Received 27 May 2015; received in revised form 24 July 2015; accepted 2 August 2015; published 30 September 2015
JVE Conferences
This paper concerns a global stabilization problem for an $n$TORA (Translational Oscillator with a Rotational Actuator) system which consists of n carts connected to the fixed walls and each other by $n+1$ linear springs with each cart having an eccentric rotational proofmass actuator moving in the horizontal plane. First, this paper derives the motion equation of the $n$TORA system. Then, by using Lyapunov stability theory and physical properties of mechanical parameters of the $n$TORA system, this paper proves that the global stabilization of the $n$TORA system can be achieved by the PD control of the angle of the rotational proofmass of each TORA. This paper presents numerical simulation results for 2 and 3TORA systems to validate the result of the global stabilization.

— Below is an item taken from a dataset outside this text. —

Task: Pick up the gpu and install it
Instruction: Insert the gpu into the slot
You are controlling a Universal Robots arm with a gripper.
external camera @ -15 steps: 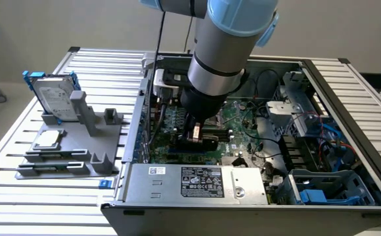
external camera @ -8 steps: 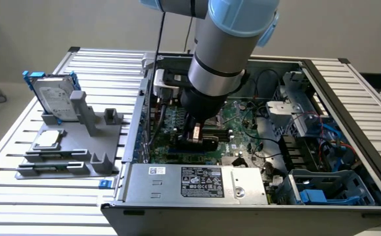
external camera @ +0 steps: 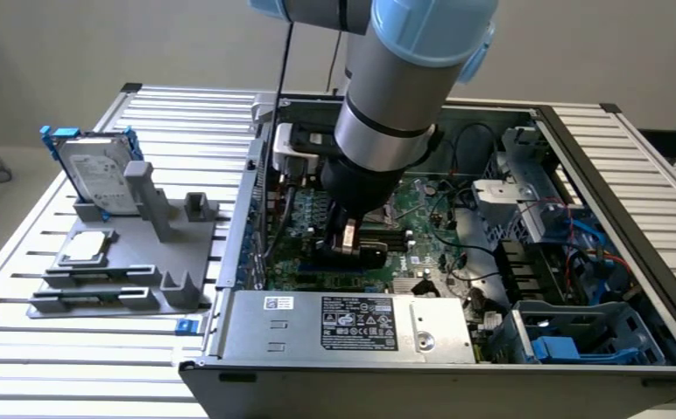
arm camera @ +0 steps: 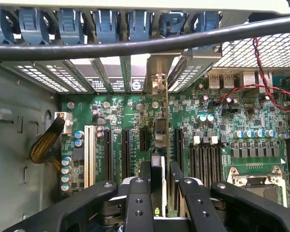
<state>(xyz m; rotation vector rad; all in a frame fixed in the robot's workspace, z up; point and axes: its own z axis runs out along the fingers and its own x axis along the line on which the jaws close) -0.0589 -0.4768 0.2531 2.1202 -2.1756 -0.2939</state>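
Fingers (arm camera: 137,203) pinch gpu (arm camera: 157,169) inside case (external camera: 431,386) on slatted table (external camera: 82,375).

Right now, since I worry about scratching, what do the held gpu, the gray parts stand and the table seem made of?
The gpu, clamped in the gripper: black matte cover, likely plastic. The parts stand: evenly dull gray, probably plastic, perhaps printed. The table: ribbed and silvery with a soft sheen, probably aluminium.

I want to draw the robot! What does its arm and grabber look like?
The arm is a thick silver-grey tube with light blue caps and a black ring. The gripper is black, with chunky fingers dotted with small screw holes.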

Keywords: underactuated system, global stabilization, translational oscillator, rotational actuator, PD control, Lyapunov stability theory.
1. Introduction
In the last two decades, there has been a lot of interest in the control design and analysis of underactuated systems, defined as mechanical systems in which the dimension of the configuration space exceeds that of the control input space; that is, with fewer control inputs than degrees of freedom. The TORA (Translational Oscillator with a Rotational Actuator) system which is a simplified model of a dualspin spacecraft for investigating the resonance capture phenomenon, has been proposed as a benchmark problem for nonlinear system design [1, 2]. Since the translational position of the cart is unactuated, the TORA system has also been studied as a typical example of underactuated systems.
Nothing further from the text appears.